Interviews - Portraits

Martine Dassault

Martine Dassault, une femme d’exception

Frêle, brune, élégante, d’une rare sobriété, Martine Dassault nous reçoit, frileusement enveloppée dans un châle de cachemire.

« Je redoute l’hiver, nous-dit-elle, mon corps se rétracte tout entier, je vis dans l’attente du prochain soleil. » Elle est précise et précieuse à la fois, extrêmement féminine, fragile et déterminée.

Sa maison lui ressemble, pleine de charme et de coups de cœur.

Partout des photos, elle nous montre ses fils, Julien et Adrien , 26 et 21 ans, dont elle dit qu’ils ont vécu en symbiose.

Après une admissibilité à l’école Normale Supérieure de Fontenay, elle poursuit des études littéraires à la Sorbonne, dans l’idée de devenir critique littéraire, puis épouse Laurent Dassault.
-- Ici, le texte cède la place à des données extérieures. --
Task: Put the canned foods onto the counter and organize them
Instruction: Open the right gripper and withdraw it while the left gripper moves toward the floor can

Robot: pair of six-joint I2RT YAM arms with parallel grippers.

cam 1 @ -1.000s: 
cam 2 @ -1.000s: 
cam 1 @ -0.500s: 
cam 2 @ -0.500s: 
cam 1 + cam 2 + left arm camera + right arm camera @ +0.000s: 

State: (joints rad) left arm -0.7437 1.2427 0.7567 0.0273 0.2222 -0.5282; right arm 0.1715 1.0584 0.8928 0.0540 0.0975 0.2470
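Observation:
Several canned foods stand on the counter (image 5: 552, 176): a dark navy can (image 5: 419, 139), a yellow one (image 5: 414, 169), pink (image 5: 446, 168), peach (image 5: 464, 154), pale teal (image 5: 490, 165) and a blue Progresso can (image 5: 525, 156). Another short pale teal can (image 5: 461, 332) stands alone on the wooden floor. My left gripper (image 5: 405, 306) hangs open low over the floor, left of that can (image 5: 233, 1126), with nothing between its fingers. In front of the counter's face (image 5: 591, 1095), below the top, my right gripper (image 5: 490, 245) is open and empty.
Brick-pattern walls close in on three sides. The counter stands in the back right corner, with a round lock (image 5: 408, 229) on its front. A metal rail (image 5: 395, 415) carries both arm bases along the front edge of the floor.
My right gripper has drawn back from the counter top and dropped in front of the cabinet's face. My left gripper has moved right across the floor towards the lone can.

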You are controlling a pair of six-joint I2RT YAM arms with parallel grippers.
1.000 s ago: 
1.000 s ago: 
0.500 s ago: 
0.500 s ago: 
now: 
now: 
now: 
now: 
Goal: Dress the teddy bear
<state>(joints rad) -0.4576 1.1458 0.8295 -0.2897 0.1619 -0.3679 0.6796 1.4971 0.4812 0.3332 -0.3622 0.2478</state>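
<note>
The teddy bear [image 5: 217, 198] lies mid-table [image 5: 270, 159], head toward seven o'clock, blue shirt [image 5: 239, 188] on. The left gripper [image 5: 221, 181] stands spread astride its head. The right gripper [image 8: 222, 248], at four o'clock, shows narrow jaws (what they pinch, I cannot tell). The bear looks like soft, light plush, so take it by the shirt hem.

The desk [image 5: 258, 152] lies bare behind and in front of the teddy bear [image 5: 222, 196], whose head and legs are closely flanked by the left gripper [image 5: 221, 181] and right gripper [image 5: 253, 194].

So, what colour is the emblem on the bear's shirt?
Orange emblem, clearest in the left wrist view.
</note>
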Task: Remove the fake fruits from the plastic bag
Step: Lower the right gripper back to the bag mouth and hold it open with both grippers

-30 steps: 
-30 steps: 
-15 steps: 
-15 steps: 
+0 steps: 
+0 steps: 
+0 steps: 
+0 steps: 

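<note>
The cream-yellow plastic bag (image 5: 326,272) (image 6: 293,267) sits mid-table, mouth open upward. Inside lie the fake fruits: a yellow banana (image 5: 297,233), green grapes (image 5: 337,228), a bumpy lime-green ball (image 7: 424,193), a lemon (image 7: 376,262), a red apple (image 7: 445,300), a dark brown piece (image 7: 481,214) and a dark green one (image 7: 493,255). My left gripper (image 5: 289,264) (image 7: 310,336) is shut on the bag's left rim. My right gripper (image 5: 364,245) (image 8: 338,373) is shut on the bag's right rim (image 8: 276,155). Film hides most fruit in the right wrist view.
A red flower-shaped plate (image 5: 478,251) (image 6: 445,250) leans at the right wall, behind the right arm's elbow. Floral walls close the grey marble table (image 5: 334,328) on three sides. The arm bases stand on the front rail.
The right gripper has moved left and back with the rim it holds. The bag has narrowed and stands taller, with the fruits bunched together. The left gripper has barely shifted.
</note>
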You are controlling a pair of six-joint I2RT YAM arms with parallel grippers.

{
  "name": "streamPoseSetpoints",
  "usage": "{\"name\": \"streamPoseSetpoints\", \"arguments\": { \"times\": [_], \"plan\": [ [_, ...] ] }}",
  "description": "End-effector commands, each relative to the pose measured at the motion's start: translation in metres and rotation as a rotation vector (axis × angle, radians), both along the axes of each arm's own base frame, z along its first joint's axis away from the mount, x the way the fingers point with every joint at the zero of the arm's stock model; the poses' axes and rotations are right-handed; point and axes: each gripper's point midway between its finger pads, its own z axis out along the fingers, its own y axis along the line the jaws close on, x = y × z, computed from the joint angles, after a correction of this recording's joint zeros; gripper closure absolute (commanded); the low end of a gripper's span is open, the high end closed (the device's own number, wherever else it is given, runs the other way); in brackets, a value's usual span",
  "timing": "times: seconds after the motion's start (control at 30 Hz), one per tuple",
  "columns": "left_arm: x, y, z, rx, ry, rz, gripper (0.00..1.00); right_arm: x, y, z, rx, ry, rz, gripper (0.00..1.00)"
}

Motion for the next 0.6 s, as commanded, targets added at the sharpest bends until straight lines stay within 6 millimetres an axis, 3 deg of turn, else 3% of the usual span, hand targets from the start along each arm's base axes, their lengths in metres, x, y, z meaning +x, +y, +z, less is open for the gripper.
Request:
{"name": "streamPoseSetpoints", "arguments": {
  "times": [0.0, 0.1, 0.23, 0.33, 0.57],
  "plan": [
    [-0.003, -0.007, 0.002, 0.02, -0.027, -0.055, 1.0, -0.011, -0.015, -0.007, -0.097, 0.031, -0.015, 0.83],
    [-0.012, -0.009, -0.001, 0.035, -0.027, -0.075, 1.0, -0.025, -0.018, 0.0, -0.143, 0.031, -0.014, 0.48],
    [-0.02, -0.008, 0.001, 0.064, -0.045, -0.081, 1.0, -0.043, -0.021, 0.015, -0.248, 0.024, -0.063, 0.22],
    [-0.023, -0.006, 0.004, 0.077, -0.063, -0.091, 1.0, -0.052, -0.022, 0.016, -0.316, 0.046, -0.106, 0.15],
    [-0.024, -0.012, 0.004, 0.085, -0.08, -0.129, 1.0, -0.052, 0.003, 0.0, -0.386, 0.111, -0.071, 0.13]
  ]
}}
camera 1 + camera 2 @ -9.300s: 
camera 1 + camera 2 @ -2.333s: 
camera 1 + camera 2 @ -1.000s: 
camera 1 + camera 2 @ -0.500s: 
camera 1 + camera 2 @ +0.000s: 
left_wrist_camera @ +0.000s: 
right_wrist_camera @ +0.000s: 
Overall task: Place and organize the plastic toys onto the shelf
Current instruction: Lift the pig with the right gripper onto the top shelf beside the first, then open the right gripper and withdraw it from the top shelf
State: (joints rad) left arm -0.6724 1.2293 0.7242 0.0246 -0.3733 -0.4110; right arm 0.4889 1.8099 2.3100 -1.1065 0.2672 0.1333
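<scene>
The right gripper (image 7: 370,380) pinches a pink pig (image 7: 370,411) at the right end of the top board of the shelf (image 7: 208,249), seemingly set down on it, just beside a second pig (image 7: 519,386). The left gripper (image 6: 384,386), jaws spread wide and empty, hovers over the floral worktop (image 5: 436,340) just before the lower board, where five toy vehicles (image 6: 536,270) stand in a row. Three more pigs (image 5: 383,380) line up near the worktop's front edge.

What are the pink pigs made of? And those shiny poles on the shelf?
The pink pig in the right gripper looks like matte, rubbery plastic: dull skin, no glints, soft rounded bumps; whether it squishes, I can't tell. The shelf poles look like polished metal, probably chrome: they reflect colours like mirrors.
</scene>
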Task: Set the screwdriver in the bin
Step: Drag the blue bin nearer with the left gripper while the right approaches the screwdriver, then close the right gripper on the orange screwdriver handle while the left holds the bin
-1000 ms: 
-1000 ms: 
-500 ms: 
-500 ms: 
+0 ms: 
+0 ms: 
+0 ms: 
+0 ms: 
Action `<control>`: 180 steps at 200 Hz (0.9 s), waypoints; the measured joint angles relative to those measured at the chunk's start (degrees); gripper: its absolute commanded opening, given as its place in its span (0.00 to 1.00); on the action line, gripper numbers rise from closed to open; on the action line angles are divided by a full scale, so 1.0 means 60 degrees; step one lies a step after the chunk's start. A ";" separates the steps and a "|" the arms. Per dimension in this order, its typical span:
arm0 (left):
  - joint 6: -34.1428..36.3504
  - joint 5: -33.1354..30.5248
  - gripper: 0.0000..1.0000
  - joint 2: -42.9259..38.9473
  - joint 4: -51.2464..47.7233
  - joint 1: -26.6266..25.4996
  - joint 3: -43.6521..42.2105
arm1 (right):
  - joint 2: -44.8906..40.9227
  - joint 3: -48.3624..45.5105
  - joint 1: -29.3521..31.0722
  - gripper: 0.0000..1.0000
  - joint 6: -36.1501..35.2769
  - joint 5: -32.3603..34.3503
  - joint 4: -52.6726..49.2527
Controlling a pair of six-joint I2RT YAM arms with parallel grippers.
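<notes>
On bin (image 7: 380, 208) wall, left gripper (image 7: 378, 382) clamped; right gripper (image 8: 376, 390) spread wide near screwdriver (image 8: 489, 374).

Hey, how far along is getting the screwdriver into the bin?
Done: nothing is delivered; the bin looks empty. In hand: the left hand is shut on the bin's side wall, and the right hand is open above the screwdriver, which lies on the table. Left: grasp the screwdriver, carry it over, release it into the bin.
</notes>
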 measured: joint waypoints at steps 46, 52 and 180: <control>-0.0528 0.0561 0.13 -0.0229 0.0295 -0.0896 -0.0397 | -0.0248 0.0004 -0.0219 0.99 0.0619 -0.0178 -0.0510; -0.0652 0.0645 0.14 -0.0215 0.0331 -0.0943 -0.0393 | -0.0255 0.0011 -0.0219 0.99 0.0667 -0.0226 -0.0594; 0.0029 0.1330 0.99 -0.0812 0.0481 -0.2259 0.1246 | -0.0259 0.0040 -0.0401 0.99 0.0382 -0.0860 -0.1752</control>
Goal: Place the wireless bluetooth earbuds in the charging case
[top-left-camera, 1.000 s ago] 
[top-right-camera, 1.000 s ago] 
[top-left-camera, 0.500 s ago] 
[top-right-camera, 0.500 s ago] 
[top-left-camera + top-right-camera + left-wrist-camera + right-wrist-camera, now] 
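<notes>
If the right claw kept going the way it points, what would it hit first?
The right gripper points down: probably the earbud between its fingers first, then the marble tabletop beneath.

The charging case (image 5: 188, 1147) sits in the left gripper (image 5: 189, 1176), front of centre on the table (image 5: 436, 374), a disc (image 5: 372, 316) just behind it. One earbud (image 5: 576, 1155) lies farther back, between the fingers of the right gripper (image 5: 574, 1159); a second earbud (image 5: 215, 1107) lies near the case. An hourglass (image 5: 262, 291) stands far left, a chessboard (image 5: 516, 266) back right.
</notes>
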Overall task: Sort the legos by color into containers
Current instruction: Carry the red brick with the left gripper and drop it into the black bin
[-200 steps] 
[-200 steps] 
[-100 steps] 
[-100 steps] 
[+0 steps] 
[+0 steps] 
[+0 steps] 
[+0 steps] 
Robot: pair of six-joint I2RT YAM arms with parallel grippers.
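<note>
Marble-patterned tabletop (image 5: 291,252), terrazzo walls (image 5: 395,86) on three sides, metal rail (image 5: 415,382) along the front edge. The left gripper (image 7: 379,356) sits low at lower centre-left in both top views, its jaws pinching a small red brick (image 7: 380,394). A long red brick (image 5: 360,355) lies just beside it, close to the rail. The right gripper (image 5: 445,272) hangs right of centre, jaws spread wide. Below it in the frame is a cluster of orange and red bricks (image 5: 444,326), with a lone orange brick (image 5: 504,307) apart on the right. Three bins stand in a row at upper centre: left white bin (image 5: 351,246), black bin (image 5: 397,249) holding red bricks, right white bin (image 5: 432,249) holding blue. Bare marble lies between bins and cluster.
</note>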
Les premières années, elle se consacre à sa famille, puis rapidement, fréquente l’école du Louvre, et entame une carrière de journaliste d’art à Décoration Internationale, puis à Maison Française et à Art Press.

En 91, elle interrompt momentanément sa carrière, Décoration Internationale avait fermé, Maison Française changeait de politique, l’art ne faisait pas vendre, c’était la crise.

En 99, on lui prose de diriger un magazine d’art sur le Net. L’aventure la tente, elle en tire une expérience formidable. « Je n’avais jamais touché un ordinateur, dit-elle, j’ai appris en deux mois, sur le tas. »

Puis tout bascule, sa mère est tuée en 2001 par un chauffard, en traversant la rue.

C’est le passage au livre. « Toute sa vie ma mère m’avait demandé un roman. » « Crash » paru en 2004 décrypte les mécanismes d’une destinée, et d’une difficulté à être.

Les lys Casablanca, qui viennent de paraître, deuxième volet de la trilogie, raconte une histoire d’amour douce-amère, comme un chemin initiatique.

Elle promet le troisième volume pour 2006.

Pudique, et exacerbée, Martine ne laisse personne s’immiscer dans la légende Dassault.

Lorsque qu’on lui pose l’habituelle question, qui êtes-vous par rapport à…, elle répond gracieusement mais fermement : je suis la mère de mes fils. Impossible de lui faire dire autre chose.

Elle a choisi la voie royale, être reconnue, après avoir été connue. Son pari, son défi, exister en tant qu’écrivain.

Elle se dit facilement émue, plus que surprise. La folie, l’hystérie féminine sont des thèmes qui la passionnent, et qu’elle souhaite aborder un jour.

Toutes les grandes héroïnes ont transgressé, dit-elle, quelle est la limite ?

Son nom célèbre ailleurs ne devrait pas l’empêcher de devenir un écrivain à part entière.